Koontz cautioned that with this chaos in markets and national eating disruptions, the underlying fundamentals in the market are not going to function normally. Too much economic uncertainty and atypical trade patterns dominate right now.
While all of the industry’s regions show some strain from a cash market that doesn’t have the “depth” that it should, the data shows the Texas-Oklahoma-New Mexico region is suffering the most, Koontz said. But there are many reasons the formula model works well for many. For cattle feeders who need to sell cattle every week, it is a significant cost saving. It works for big packing plants that need to buy cattle every week. But they both want a viable, weekly cash market price to work off.
“It saves the formula guys a fair bit of money, which I can guarantee you are being passed on, in part, to the cow/calf producer,” Koontz said. “If the formula pays better for the feeder, he will pay more for calves he knows will work. They want to replicate that cycle.” Forward contracts do a lot of the same things.
Few if any economists besides Koontz have delved more deeply into the Mandatory Price Reporting data plus conducted extensive interviews with feeders and packers.
There is evidence that formulas, forward contracts, and other alternative marketing agreements have improved beef demand, as well as improved beef products, he said.

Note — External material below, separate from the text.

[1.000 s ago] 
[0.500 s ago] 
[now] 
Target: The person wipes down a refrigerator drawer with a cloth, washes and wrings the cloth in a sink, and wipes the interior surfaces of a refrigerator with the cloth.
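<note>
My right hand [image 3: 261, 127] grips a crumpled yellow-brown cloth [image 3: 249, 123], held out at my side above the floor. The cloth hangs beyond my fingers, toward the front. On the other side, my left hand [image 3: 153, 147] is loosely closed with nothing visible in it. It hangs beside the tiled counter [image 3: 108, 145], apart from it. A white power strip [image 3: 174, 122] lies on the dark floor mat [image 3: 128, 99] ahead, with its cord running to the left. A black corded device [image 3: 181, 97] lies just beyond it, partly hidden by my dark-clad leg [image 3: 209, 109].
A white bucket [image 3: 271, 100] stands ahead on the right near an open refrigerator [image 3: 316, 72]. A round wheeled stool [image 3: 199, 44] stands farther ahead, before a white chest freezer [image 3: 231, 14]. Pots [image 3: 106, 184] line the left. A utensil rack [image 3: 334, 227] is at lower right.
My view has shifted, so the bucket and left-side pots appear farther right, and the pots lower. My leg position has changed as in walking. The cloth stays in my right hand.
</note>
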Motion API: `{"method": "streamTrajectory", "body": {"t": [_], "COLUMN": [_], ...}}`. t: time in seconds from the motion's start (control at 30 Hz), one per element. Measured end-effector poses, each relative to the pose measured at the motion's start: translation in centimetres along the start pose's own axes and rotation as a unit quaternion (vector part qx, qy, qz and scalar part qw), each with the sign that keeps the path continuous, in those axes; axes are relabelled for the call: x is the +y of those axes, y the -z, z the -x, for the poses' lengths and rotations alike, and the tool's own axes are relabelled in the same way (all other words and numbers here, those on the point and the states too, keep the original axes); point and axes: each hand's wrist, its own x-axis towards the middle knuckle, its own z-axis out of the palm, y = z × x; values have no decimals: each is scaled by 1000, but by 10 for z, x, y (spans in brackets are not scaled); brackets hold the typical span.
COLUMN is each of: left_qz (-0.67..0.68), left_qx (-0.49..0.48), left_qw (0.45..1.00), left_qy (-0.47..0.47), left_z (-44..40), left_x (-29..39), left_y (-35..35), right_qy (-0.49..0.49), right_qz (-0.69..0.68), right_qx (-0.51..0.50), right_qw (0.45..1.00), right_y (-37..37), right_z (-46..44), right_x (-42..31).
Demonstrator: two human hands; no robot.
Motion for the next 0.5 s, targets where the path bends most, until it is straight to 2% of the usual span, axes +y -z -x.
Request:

But because they work so well for several segments of the industry, we have lost some of the depth, the robustness of price discovery.
Just the major increase in industry carcasses grading Choice, and even more so, Prime, is one measure of those incentives working. That incentive works its way back through the chain to cow/calf operators and seed stock producers.
The industry is going to have to figure out how to trade enough cash cattle to make price discovery work, he said. How? That’s very difficult. Feeders might have to realize that it might not be in their best interest every time but it is in the industry’s best interest to do something different sometimes. It does look to Koontz as if some progress is being made.
The industry needs to be careful to do things based on objective data, Koontz cautioned. There is not a simple answer. The incentives for formulas are there and they do boost calf prices in turn. The industry has to figure out just what having a good cash market is worth and whether we want to pay that price.
But legislation, as some are thinking about, would limit our flexibility to change, to keep our entrepreneurial spirit and drive to manage costs and improve quality and our ability to make a good business work, Koontz said. He is worried about trying to legislate a solution. There are no simple ways and no fast solutions.
No matter what concerns cattlemen might have about the shortcomings of the level of cash markets, there still is an indirect linkage between how much supply packers can sell at a given time. Consumers, through retail and foodservice, vote with their dollars and patronage and that reflects in what packers will pay for cattle through any buying method. It is a muffled price signal to the cash market but cash is not totally disconnected from the consumer marketplace, the ultimate deciding factor.